A general method is presented for the synthesis of alkylated
arenes by the chemoselective combination of two electrophilic carbons.
Under the optimized conditions, a variety of aryl and vinyl bromides
are reductively coupled with alkyl bromides in high yields. Under
similar conditions, activated aryl chlorides can also be coupled with
bromoalkanes. The protocols are highly functional-group tolerant (−OH,
−NHTs, −OAc, −OTs, −OTf, −COMe,
−NHBoc, −NHCbz, −CN, −SO2Me),
and the reactions are assembled on the benchtop with no special precautions
to exclude air or moisture. The reaction displays different chemoselectivity
than conventional cross-coupling reactions, such as the Suzuki–Miyaura,
Stille, and Hiyama–Denmark reactions. Substrates bearing both
an electrophilic and nucleophilic carbon result in selective coupling
at the electrophilic carbon (R–X) and no reaction at the nucleophilic
carbon (R–[M]) for organoboron (−Bpin), organotin (−SnMe3), and organosilicon (−SiMe2OH) containing
organic halides (X–R–[M]). A Hammett study showed a
linear correlation of σ and σ(−) parameters with
the relative rate of reaction of substituted aryl bromides with bromoalkanes.
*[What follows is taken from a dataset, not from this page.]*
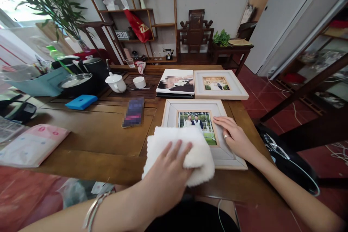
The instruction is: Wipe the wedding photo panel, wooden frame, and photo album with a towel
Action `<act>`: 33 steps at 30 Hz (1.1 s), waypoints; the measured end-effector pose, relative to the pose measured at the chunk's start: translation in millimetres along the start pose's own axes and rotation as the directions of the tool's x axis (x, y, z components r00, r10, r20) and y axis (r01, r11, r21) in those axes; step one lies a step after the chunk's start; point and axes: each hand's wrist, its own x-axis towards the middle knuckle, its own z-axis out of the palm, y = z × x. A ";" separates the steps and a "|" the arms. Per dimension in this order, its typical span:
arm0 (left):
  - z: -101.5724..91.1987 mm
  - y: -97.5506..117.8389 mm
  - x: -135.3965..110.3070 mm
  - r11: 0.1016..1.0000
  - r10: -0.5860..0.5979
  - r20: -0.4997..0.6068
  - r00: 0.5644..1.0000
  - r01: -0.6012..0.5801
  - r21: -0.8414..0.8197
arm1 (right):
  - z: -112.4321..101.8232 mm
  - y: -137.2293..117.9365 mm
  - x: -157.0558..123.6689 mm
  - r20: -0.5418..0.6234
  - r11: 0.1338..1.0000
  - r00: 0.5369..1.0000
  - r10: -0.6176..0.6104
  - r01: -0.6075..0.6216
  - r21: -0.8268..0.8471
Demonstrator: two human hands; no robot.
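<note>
A white fluffy cloth (174,148) is bunched under my left hand (170,168). Its fingers press the cloth down over the lower left of a light-coloured picture frame (231,156), and my thumb sits by a fold. The cloth hides that corner and part of the photo (209,125), in which two people stand outdoors. My right hand (235,134), wearing a ring, rests with fingers stretched out on the right side of the same frame. The frame lies flat near the table's front edge.
Behind it lie a second frame (239,87) and a stacked photo panel (175,81). A phone (133,112), a blue box (81,102), a white teapot (116,82) and a cup (139,82) stand left on the wooden table (108,137). A pink-and-white packet (35,145) lies far left.
</note>
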 end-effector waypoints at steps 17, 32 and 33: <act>2.3 -88.1 83.9 0.960 -0.189 -0.173 0.967 0.219 0.176 | 0.1 2.8 0.0 0.008 1.000 1.000 -0.016 0.016 -0.016; 12.9 12.7 19.5 0.997 -0.032 -0.137 0.990 0.042 0.066 | -1.3 3.9 0.3 0.031 0.999 0.999 -0.021 0.022 -0.039; 14.6 2.8 30.5 0.994 -0.067 -0.142 0.988 0.079 0.079 | -1.4 4.1 0.3 0.032 0.999 0.999 -0.025 0.027 -0.039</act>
The small ρ values for these correlations (1.2–1.7) indicate
that oxidative addition of the bromoarene is not the turnover-frequency
determining step. The rate of reaction has a positive dependence on
the concentration of alkyl bromide and catalyst, no dependence upon
the amount of zinc (reducing agent), and an inverse dependence upon
aryl halide concentration. These results and studies with an organic
reductant (TDAE) argue against the intermediacy of organozinc reagents.